### What is needed
Reading down the listing below, count the lines where the word "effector" shows up, then give only that count.

Top of Task data

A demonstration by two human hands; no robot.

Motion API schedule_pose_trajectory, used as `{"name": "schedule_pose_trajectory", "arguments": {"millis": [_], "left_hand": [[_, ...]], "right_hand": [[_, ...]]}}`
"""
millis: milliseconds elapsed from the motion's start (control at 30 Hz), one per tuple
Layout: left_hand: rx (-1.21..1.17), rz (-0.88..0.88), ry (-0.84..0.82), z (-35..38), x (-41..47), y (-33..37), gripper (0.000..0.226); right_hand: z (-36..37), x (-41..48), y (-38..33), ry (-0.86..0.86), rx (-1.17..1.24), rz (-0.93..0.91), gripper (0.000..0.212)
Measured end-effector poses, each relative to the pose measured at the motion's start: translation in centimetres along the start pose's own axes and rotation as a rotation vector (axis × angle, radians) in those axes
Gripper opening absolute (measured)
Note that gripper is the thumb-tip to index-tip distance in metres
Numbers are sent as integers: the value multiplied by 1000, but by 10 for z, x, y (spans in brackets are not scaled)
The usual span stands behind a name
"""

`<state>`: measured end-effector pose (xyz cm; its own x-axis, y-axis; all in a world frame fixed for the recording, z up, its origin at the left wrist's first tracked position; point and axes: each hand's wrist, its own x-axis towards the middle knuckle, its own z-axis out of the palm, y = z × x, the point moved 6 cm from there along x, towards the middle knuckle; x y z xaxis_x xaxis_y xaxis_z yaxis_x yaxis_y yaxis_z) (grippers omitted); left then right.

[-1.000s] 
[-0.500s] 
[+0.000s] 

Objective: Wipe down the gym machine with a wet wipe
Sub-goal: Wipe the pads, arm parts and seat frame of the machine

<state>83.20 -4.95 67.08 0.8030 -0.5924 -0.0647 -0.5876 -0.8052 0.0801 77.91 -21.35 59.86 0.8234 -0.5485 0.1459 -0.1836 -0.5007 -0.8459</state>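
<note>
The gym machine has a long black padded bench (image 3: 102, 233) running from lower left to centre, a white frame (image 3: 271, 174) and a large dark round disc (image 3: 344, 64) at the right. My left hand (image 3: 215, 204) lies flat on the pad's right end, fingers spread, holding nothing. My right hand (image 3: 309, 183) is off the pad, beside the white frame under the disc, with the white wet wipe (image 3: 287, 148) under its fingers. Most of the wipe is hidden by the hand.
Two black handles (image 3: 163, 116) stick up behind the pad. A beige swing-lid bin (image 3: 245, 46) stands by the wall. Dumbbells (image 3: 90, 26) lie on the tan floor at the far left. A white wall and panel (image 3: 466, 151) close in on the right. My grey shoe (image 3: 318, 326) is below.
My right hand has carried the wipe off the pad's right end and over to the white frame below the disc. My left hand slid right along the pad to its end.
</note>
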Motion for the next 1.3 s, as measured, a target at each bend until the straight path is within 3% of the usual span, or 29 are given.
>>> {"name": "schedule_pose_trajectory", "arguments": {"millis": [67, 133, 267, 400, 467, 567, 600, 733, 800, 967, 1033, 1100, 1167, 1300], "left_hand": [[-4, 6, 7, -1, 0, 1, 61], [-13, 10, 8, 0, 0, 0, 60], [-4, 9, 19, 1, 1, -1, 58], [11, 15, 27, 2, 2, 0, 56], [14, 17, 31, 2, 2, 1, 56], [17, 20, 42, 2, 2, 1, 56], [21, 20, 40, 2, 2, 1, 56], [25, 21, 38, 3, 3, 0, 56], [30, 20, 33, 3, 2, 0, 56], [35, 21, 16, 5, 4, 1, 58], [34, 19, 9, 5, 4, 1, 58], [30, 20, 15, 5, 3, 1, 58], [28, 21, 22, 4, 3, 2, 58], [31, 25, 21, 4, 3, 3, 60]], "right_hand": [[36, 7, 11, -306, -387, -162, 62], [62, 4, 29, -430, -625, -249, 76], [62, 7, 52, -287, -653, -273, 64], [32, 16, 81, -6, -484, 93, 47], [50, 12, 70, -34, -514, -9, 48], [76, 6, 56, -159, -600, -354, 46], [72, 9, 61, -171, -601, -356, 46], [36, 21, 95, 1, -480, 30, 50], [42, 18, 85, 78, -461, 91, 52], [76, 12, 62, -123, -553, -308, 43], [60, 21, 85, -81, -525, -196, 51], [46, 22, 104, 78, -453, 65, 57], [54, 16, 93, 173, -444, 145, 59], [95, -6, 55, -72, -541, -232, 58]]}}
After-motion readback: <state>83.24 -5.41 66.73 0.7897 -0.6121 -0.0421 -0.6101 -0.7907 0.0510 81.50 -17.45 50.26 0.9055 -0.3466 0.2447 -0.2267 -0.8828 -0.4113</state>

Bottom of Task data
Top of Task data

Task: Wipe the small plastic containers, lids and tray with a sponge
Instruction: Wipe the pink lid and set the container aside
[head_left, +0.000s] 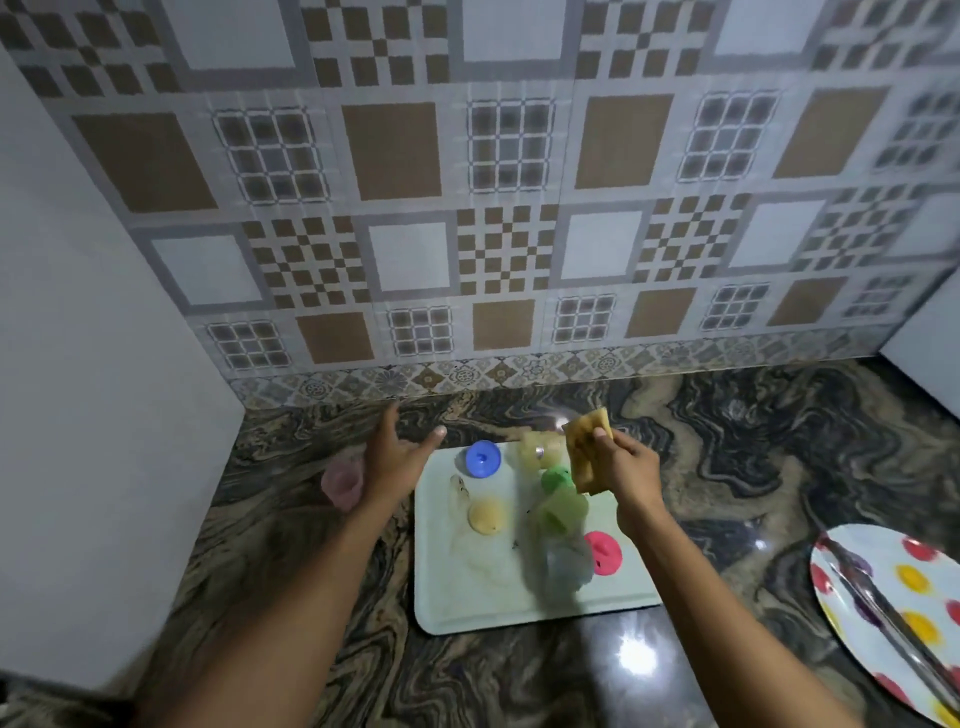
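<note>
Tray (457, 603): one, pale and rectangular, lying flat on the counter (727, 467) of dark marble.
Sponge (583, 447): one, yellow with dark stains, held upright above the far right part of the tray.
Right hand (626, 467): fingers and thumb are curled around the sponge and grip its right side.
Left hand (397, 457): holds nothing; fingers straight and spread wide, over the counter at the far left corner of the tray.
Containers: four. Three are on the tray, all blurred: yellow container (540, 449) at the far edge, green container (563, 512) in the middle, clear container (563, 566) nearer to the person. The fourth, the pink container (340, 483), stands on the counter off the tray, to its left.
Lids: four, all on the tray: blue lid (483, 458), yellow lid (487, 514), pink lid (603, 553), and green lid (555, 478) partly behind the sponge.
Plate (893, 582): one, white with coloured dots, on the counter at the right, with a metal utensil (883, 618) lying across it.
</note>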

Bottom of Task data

### The completed task
2